**Exercise:** Using the records below, give the number of lines where the word "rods" appears, with no further output.

BEGIN

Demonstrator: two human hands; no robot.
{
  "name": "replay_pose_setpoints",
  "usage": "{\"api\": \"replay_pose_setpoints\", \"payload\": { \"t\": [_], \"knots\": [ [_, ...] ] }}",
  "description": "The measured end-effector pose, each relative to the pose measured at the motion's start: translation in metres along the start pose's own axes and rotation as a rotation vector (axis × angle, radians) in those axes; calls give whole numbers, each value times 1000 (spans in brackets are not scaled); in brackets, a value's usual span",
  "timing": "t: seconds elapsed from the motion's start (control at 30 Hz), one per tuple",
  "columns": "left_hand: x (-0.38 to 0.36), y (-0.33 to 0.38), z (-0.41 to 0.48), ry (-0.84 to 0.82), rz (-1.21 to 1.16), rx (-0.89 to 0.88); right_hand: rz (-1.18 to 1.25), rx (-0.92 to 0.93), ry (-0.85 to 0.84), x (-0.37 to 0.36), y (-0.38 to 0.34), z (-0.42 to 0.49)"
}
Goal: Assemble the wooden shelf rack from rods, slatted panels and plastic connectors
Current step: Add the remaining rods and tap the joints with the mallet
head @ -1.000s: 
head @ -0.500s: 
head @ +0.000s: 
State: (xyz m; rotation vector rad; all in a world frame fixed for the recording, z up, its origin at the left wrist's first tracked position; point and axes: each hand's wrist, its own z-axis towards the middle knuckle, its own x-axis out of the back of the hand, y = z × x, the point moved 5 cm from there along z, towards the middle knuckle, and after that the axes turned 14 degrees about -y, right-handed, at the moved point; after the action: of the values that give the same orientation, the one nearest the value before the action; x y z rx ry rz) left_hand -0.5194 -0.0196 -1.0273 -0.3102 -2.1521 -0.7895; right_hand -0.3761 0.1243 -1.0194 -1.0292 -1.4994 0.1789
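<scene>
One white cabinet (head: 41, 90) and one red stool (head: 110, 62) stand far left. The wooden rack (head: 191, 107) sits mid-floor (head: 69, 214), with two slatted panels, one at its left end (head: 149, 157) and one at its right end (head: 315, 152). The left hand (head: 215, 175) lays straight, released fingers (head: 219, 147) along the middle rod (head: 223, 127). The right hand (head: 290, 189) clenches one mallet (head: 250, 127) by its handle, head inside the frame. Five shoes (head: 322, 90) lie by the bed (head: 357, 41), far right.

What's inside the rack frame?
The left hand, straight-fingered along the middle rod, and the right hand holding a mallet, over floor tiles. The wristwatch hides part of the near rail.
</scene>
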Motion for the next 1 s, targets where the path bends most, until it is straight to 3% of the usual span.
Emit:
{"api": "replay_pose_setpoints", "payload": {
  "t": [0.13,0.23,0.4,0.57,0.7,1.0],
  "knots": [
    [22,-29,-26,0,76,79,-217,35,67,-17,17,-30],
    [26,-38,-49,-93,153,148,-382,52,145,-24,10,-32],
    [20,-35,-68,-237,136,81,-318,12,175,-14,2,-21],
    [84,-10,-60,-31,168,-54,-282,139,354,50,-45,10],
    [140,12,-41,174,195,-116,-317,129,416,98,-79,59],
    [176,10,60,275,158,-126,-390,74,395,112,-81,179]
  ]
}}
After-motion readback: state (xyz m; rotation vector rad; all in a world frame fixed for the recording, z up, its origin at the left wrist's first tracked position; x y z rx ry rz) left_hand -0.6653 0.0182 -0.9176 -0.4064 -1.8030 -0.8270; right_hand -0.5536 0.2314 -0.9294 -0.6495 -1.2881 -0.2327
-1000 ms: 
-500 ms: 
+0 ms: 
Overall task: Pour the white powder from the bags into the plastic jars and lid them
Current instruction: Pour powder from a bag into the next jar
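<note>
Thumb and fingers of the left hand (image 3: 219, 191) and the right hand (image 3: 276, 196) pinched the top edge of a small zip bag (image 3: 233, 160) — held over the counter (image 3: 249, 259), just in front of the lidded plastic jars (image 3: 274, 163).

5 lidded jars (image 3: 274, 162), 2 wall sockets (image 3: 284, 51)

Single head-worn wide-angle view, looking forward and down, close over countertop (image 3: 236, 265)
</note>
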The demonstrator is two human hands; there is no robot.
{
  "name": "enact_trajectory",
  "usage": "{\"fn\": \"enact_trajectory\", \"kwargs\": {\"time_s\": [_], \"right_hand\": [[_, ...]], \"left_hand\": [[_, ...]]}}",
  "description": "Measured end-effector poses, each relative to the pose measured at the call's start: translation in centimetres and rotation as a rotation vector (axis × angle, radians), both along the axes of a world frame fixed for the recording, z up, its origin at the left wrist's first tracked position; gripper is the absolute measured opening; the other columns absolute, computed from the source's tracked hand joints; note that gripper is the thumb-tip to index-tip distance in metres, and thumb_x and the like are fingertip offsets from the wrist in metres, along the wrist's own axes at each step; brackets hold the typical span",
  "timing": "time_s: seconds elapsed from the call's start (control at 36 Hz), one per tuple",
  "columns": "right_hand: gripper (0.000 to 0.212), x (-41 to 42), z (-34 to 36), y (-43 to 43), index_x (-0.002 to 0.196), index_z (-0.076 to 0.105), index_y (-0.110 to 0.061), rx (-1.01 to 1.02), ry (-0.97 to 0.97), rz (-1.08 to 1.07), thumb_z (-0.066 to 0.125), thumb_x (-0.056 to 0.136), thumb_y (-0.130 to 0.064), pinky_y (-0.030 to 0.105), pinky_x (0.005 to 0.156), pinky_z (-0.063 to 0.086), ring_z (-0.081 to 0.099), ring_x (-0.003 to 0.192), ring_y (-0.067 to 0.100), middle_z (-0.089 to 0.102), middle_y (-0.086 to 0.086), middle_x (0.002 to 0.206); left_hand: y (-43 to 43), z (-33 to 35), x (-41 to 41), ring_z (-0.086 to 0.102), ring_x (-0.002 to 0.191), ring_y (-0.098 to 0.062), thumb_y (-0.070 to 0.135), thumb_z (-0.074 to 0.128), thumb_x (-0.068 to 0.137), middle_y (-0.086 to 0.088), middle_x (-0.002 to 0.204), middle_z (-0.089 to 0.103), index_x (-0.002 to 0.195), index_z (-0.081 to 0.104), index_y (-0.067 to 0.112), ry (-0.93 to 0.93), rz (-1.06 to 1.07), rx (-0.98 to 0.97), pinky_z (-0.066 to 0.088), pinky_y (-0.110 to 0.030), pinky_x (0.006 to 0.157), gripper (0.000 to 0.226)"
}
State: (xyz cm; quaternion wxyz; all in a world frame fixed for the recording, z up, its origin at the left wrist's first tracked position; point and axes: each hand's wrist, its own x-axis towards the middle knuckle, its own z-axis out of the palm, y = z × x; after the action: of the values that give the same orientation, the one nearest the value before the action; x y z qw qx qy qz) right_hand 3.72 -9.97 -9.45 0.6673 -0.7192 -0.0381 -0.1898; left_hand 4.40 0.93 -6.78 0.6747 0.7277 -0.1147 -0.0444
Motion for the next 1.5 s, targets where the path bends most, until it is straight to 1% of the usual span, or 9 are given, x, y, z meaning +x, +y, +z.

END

**Response to this exercise:** 2